A LOC structure often corresponds to a complete documented scheme of learning outcomes, and often has a name which is clearly not something that is a LOC definition, as described previously. You can’t assess how good someone is at “the European e-competence framework”(the e-CF) (unless you mean knowledge of that framework) but you can assess how good people are at its component parts, the LOC definitions (for rankable ones) or whether they reach the defined levels (for binary ones).
And the e-CF, analysed in detail in the InLOC documentation, is a good example where you can trace the structure down in two ways: either by topic, then later by levels; or by level, and then levelled (binary) topic definitions that are part of those levels.

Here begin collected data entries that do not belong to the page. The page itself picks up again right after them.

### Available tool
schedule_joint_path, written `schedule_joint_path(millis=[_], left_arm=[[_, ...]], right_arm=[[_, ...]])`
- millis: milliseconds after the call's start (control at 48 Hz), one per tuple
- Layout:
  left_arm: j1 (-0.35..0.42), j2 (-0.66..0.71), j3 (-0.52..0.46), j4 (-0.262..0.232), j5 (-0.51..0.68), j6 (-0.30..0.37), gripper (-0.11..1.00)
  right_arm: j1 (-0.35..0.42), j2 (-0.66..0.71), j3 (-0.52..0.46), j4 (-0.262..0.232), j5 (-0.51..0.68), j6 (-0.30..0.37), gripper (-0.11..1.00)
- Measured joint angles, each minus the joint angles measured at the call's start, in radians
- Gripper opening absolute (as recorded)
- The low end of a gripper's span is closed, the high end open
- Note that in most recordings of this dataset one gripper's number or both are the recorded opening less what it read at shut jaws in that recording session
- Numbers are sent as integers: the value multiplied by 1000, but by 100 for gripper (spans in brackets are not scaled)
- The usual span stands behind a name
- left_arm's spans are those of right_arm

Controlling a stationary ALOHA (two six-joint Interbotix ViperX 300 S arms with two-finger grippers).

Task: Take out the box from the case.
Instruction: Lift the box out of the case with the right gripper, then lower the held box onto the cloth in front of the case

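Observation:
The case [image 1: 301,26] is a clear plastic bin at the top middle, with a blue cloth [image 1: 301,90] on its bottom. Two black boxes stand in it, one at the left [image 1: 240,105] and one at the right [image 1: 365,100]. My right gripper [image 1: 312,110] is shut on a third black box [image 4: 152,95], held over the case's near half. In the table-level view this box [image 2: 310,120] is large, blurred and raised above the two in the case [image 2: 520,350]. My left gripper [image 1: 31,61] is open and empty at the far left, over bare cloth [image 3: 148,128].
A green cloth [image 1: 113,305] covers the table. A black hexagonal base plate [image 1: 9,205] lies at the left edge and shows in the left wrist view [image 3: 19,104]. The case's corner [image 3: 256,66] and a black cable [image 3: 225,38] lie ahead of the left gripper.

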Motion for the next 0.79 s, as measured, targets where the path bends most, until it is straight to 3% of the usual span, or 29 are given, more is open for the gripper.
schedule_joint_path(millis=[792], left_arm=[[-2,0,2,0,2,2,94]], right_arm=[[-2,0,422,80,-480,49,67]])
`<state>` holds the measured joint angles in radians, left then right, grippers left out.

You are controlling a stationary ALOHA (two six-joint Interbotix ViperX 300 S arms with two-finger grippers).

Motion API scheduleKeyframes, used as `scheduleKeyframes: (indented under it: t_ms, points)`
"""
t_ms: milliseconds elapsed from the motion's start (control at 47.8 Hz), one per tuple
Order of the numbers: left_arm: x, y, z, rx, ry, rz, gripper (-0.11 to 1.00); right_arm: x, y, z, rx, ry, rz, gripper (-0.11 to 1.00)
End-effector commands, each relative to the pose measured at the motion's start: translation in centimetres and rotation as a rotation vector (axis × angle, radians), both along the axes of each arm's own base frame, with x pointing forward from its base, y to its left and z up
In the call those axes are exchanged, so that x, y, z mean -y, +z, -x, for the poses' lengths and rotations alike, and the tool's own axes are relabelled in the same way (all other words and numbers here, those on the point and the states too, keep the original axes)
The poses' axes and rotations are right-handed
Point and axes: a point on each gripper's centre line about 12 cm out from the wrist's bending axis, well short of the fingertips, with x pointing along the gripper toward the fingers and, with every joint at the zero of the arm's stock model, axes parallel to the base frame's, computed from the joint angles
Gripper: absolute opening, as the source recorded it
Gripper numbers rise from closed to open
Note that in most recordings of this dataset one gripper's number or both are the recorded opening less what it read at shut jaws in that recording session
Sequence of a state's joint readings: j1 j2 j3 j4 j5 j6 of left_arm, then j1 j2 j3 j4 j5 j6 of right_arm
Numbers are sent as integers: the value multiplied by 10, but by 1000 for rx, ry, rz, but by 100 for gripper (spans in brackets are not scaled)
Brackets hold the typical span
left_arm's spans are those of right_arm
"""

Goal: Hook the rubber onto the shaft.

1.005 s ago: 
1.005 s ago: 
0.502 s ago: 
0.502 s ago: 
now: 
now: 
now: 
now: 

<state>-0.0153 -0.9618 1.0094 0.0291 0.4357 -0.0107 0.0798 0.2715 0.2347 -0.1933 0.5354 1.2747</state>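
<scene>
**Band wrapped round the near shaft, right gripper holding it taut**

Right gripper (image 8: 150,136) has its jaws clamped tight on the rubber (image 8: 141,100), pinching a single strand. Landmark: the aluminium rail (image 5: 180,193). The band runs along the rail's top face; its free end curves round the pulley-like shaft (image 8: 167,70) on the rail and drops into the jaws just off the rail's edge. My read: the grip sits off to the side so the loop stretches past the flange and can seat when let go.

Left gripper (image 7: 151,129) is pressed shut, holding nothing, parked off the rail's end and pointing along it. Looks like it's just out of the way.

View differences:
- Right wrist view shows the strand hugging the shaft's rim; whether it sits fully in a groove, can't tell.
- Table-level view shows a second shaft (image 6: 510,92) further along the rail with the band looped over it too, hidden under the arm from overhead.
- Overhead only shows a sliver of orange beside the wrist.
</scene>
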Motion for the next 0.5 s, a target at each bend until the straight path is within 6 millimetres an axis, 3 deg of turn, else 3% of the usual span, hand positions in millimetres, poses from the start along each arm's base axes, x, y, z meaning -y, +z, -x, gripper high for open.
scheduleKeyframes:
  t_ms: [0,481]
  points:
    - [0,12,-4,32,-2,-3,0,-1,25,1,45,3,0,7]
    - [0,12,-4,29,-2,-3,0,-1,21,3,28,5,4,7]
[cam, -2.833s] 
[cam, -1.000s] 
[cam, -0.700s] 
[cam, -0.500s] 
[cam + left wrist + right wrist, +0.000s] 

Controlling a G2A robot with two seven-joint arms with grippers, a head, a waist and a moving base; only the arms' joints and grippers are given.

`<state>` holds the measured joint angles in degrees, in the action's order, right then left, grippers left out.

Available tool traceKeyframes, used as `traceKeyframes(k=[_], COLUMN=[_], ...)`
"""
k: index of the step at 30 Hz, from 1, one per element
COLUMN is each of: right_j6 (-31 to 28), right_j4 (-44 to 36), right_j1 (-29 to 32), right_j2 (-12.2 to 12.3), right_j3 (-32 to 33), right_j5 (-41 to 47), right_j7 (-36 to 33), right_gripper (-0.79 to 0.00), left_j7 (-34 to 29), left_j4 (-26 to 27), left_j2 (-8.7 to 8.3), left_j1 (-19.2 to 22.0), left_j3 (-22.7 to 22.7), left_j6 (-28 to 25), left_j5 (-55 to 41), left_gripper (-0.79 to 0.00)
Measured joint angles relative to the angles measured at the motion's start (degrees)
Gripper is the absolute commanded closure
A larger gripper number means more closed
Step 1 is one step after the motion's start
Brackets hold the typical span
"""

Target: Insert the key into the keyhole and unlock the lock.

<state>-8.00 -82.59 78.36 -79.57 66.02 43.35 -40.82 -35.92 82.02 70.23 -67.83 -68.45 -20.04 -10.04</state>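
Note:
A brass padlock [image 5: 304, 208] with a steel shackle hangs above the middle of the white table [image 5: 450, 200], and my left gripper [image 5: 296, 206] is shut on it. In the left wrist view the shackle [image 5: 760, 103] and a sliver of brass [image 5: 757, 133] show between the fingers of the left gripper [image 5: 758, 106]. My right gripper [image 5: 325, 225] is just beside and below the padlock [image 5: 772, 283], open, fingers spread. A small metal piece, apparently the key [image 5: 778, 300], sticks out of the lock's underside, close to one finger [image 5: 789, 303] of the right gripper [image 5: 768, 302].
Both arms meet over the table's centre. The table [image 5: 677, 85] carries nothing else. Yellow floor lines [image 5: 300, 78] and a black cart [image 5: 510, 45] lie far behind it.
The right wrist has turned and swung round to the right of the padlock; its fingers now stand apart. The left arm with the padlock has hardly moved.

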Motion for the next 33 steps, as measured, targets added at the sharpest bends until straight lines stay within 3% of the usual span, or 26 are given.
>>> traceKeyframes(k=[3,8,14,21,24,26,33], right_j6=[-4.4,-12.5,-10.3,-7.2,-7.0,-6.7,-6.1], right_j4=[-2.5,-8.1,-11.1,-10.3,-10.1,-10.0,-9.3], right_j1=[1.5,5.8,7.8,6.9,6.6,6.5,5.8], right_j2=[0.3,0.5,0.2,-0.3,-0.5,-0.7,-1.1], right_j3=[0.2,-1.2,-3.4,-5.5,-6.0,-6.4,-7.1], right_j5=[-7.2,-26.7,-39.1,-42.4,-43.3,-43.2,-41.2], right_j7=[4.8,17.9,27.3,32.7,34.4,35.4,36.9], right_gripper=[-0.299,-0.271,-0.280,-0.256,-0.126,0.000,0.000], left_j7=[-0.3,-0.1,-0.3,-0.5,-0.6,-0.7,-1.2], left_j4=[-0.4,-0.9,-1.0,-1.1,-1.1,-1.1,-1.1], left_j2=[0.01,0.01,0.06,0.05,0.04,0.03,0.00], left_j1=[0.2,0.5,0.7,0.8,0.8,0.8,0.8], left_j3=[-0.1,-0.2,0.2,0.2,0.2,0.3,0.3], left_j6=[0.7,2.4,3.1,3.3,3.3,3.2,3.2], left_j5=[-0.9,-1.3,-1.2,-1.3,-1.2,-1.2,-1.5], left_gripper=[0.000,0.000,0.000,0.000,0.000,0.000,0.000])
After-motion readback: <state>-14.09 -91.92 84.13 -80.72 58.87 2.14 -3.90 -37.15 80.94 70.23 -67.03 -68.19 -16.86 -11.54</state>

Your aim is to document all the relationships between LOC definitions that are relevant to your application, and wrap those up with other related information in a LOC structure.
What you will have gained
The task of creating an InLOC structure is more than simply creating a file that can potentially be transmitted between web applications, and related to, referred to by, other structures that you are dealing with. It is also an exercise that can reveal more about the structure of the framework than was explicitly written into it. Often one finds oneself making explicit the relationships that are documented implicitly in terms of page and table layout. Often one fills in LOC definitions that have been left out. Whichever way you do it, you will be left with firmer, more principled structures on which to build your web applications.
We expect that sooner or later InLOC will be adopted as at least the basis of a model underlying interoperable and portable representations of frameworks of learning outcomes, skills, competences, abilities, and related knowledge structures. Much of the work has been done, but it may need revising in the light of future developments.